-- Opening Marker --

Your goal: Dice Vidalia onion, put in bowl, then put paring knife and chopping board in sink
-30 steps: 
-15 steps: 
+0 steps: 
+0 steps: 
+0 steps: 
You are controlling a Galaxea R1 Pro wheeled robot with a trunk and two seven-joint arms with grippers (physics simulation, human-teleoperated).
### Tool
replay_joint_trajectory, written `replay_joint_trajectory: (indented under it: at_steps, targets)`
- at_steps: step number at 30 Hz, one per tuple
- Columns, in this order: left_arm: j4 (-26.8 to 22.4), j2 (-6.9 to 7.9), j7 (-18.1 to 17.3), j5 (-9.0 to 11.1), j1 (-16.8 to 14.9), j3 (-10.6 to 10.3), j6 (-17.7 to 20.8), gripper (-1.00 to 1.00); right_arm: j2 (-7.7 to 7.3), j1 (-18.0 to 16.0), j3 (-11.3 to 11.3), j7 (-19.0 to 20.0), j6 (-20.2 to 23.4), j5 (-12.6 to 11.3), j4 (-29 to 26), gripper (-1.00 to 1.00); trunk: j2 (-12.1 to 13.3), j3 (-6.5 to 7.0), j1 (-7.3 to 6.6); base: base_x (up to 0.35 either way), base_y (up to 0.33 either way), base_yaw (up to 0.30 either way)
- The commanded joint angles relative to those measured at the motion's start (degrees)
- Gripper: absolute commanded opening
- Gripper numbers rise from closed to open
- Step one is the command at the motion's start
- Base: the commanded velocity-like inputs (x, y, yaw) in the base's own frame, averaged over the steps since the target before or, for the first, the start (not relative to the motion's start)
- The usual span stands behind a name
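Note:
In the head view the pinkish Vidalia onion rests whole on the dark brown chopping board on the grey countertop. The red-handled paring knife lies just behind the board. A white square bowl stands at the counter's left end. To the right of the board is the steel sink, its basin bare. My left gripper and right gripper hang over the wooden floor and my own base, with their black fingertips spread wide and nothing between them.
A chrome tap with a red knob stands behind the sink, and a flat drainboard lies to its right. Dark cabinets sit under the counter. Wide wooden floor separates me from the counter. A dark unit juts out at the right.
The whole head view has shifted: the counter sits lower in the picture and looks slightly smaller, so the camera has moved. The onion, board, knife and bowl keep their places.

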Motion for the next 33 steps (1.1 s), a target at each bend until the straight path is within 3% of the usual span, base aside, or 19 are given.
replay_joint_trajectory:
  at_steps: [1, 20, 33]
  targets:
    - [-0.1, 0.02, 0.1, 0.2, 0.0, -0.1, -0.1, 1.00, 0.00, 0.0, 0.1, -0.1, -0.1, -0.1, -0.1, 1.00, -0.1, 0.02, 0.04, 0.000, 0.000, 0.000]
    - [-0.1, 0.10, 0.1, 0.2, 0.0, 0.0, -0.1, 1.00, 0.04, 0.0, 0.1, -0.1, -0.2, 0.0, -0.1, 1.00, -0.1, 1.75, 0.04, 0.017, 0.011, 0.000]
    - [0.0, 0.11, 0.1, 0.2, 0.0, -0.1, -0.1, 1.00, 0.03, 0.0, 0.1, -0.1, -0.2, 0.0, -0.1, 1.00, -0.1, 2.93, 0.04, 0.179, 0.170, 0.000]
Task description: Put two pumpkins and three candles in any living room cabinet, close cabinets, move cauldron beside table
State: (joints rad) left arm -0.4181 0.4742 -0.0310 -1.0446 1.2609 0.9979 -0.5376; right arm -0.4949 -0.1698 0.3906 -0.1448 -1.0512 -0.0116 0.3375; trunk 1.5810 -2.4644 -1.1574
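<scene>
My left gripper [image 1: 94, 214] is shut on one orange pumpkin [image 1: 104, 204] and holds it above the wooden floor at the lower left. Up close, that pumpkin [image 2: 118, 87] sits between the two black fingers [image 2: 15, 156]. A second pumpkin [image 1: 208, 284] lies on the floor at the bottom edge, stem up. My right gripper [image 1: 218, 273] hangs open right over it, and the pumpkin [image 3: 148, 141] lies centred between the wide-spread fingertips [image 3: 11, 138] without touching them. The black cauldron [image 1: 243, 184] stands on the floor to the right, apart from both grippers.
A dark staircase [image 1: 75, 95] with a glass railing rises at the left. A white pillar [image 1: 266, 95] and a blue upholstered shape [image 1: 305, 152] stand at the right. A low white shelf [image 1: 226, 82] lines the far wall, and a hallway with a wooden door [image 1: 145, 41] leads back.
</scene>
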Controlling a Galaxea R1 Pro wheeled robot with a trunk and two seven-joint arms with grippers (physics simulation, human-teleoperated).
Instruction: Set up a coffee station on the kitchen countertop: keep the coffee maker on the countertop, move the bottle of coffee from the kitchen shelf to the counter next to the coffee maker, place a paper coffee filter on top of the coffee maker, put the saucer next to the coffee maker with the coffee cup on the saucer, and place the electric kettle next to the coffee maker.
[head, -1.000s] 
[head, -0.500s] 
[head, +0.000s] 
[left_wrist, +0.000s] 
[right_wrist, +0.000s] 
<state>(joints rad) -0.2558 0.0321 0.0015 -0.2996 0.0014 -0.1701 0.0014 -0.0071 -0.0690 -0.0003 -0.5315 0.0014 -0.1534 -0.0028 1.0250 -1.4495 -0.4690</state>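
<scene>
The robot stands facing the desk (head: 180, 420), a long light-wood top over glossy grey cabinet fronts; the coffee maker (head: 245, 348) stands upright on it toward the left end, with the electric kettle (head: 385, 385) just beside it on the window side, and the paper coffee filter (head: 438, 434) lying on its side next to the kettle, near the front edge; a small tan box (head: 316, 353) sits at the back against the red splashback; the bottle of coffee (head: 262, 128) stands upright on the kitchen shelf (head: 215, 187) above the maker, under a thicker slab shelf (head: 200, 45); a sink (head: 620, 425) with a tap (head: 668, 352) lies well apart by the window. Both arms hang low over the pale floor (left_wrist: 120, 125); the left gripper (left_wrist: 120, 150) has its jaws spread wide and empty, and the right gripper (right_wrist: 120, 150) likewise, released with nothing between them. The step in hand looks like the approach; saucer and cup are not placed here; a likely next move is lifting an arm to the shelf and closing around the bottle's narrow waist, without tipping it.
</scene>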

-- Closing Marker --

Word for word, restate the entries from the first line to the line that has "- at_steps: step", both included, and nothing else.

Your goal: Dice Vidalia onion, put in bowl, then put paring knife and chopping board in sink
-30 steps: 
-15 steps: 
+0 steps: 
+0 steps: 
+0 steps: 
You are controlling a Galaxea R1 Pro wheeled robot with a trunk and two seven-joint arms with grippers (physics simulation, human-teleoperated).
### Tool
replay_joint_trajectory, written `replay_joint_trajectory: (indented under it: at_steps, targets)`
- at_steps: step number at 30 Hz, one per tuple

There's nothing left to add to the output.